Being gay is a lot like living with cystic fibrosis. A LOT.
I just typed out the phrase, “Growing up in the 80s and 90s“ and when I read it back to myself, I got shivers — actual goosebumps. Many of our CF brothers and sisters didn’t make it through the 80s and 90s. I turned 40 last summer — an unimaginable feat for someone who was told time and time again that “this year could be the last.” During the 80s and 90s, an entire generation of gay men were killed due to AIDS. When I was a teen exploring my sexuality (and, quite honestly, well into my 20s) every time I had a sexual encounter, the threat of AIDS numbed my vulnerability. My idea of what CF meant did that, too. How could I really be intimate, loving, and committed to another person if I wouldn’t be there for them? Why does the threat of death disconnect us?
As a 10-year-old growing up in Maine, I was so ashamed of my CF. I felt so alone — we didn’t have Instagram or Tik Tok to connect with others and share our similarities. It seemed as if I was the only person on the planet with CF. And, as all of you know, the symptoms of this disease feel so gross, unlikable, and, above all — a detriment to fitting in. Hello — I’m a 90210 kid!
Speaking of fitting in, I did not. As a child, I was not the standard of masculinity. I wasn’t Brandon Walsh or Dylan McKay. I played a whole bunch of make believe, sang songs, and pranced around. I felt an attraction to other boys at a very young age, but I had no gay role models. And the overall messages during those decades were not supportive of the LGBTQA community.
To be unhealthy and not straight in this country felt very lonely.
Over time, I found community with other gay and queer people. I began to find ways to like myself. Opening up — allowing people to see me for who I was and learning that I was relatable and likable — enabled me to love my gayness. I struggled to piece myself together for many years. Just like my various hair (Manic Panic, anyone?) and clothing styles, over time and after many mistakes I recognized which pieces of my personality felt most authentic.

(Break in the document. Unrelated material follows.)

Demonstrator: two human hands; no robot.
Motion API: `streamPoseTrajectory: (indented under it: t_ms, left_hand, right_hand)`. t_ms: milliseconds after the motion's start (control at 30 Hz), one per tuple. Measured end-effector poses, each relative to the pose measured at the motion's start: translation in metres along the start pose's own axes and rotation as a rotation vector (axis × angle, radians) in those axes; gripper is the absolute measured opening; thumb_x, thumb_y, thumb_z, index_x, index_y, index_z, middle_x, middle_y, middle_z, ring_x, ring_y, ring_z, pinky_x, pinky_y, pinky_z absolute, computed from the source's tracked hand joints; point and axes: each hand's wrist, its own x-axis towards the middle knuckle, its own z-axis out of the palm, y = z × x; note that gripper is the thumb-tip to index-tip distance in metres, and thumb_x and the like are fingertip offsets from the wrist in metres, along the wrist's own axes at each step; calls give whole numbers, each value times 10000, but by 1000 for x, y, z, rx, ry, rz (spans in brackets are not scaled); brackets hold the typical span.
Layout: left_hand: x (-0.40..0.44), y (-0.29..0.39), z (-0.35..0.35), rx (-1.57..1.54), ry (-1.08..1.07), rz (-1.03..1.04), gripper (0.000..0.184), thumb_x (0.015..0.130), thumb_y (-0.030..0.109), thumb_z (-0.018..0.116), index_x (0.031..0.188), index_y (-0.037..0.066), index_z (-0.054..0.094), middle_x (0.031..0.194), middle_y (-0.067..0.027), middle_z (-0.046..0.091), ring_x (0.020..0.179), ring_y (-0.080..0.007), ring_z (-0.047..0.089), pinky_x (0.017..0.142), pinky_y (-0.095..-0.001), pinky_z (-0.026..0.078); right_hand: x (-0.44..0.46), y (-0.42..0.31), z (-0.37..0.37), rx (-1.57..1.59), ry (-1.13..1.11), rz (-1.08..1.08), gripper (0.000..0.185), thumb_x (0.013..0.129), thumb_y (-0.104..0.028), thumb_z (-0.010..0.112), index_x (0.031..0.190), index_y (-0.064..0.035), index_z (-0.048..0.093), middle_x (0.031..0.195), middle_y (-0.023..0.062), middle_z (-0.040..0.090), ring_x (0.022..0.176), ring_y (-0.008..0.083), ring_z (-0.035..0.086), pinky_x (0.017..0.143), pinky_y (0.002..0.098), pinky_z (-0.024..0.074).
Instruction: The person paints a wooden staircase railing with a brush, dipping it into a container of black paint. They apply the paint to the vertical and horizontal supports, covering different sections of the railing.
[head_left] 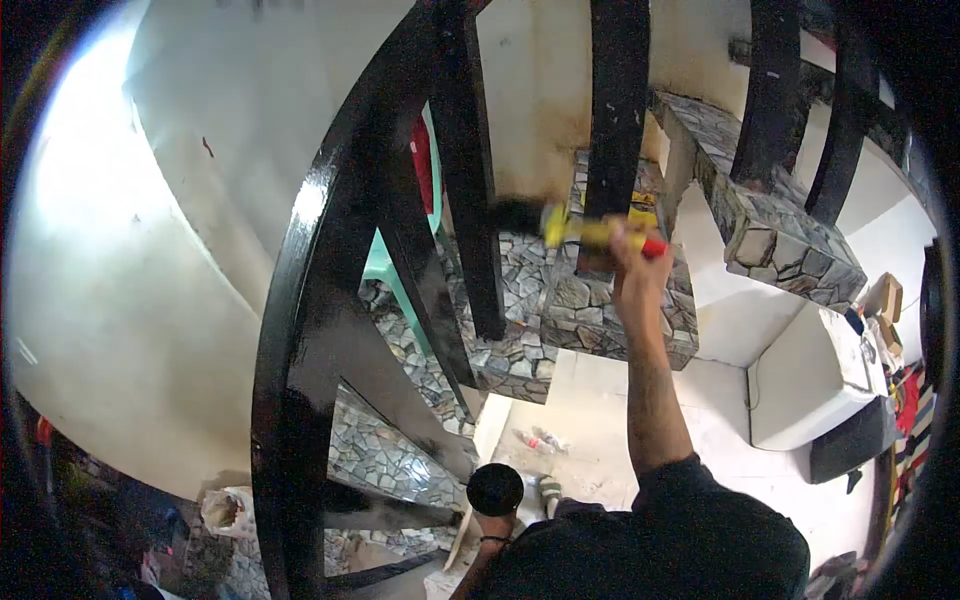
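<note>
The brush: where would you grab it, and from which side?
I'd take the brush by its slim yellow handle, near the red end, coming from the picture's right, as the right grip does. The handle points that way, while the dark, blurred bristle end faces left, toward a post.

Pale tiled floor (590,390), lower centre to right. On it: crumpled clear plastic litter (545,440) with a red bit, white boxy unit (800,385), black object (850,440) beside that, contact with tiles unclear. Stone-patterned middle step (620,325): one dark baluster (617,110) footed on it, plus yellow patch (643,214), blurred. Stone-patterned right step (795,245): two more balusters (770,90).
</note>
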Motion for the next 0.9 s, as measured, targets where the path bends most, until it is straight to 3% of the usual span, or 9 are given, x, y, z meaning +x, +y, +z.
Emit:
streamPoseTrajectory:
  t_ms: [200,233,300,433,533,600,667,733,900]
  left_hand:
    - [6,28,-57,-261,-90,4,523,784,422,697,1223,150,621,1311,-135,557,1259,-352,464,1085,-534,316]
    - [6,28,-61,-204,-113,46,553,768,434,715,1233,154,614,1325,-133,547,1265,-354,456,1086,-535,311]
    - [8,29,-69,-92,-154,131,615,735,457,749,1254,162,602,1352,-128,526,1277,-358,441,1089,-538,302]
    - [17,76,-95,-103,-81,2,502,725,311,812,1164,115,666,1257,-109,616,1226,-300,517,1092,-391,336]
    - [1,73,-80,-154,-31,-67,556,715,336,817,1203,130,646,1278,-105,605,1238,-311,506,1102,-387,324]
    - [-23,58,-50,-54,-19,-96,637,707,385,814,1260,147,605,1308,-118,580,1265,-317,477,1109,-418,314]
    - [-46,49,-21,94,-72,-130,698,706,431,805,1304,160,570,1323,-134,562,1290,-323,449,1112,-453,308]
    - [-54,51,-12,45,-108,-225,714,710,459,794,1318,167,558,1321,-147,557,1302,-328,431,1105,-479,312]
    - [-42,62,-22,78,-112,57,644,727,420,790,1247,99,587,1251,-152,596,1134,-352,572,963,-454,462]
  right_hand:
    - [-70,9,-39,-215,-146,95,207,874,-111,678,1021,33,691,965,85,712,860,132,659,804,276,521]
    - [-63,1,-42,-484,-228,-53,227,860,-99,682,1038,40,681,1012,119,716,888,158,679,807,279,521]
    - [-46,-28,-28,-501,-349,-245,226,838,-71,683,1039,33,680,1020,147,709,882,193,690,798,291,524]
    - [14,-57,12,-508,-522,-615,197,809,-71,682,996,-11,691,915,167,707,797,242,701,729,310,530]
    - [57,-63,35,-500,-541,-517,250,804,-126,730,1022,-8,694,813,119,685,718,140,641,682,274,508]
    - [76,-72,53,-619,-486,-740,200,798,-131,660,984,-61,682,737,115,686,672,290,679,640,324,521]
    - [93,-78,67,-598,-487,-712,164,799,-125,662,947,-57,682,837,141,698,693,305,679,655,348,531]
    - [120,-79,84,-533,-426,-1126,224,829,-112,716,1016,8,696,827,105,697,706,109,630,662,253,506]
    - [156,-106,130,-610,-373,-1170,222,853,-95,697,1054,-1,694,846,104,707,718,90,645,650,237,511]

Another idea that I struggled with for so long was that I was unworthy of love. I had to come to trust — really trust — that the people in my life loved me, despite all the dangerously high expectations I held over myself. Today, because I know my choices are in line with my most authentic self, I’m very proud of the work I do and my commitment to friends and family.
It took me longer to associate the feeling of pride with cystic fibrosis. I think that had to do with not having a community for so long. The strict 6-feet-apart rule felt more like 1,000 miles. Most people don’t understand what it’s like to grow up with a chronic, deadly disease and not know anyone else like you. There wasn’t a character on TV with CF or movies about CF. Where are our CF heartthrobs?!
Thank GOD for the internet (maybe not ALL the internet — we could do without Twitter and Grindr), helping all us CF survivors and warriors support and uplift each other in ways that we just couldn’t do 30 or 40 years ago. I met my first CF friend around 2010. She is outgoing, loud, silly, outspoken — all the attributes that I didn’t know I could be. Sharing tears, laughs, and the ability to vent with someone else who also was living with CF changed my whole life. When I didn’t have Creon®, she hooked me up. When I needed new doctors, she introduced me to her care team at Boston Children’s Hospital. My pride for her allowed me to let go of the resentments I had for my disease.
Today, I’m proud of these 40-year-old lungs. I’m proud that my body survived all the intestinal surgeries and breathing treatments. And I’m proud that I can show up for my disease, for others with CF, and for friends experiencing chronic illness.
June is LGBTQA Pride Month. It’s an important month. It’s a month when I remember who I am, who came before, the hope the community inspires … and also rainbow flags, self-expression, and excitement. I will be marching in the New York City Gay Pride Parade with my sober brothers and my partner. I think about all those people who died in the early years of the AIDS epidemic who could have been my role models. I think of the (at least) 12 transgender people who have been murdered in 2022. These beautiful people were living their authentic selves out loud. I am inspired by the spectrum of sexuality and all the various ways my community celebrates who they are. I am grateful for this life I’ve been given and for the opportunity to be a role model for queer children and kids living with CF. Today, I choose to stay connected.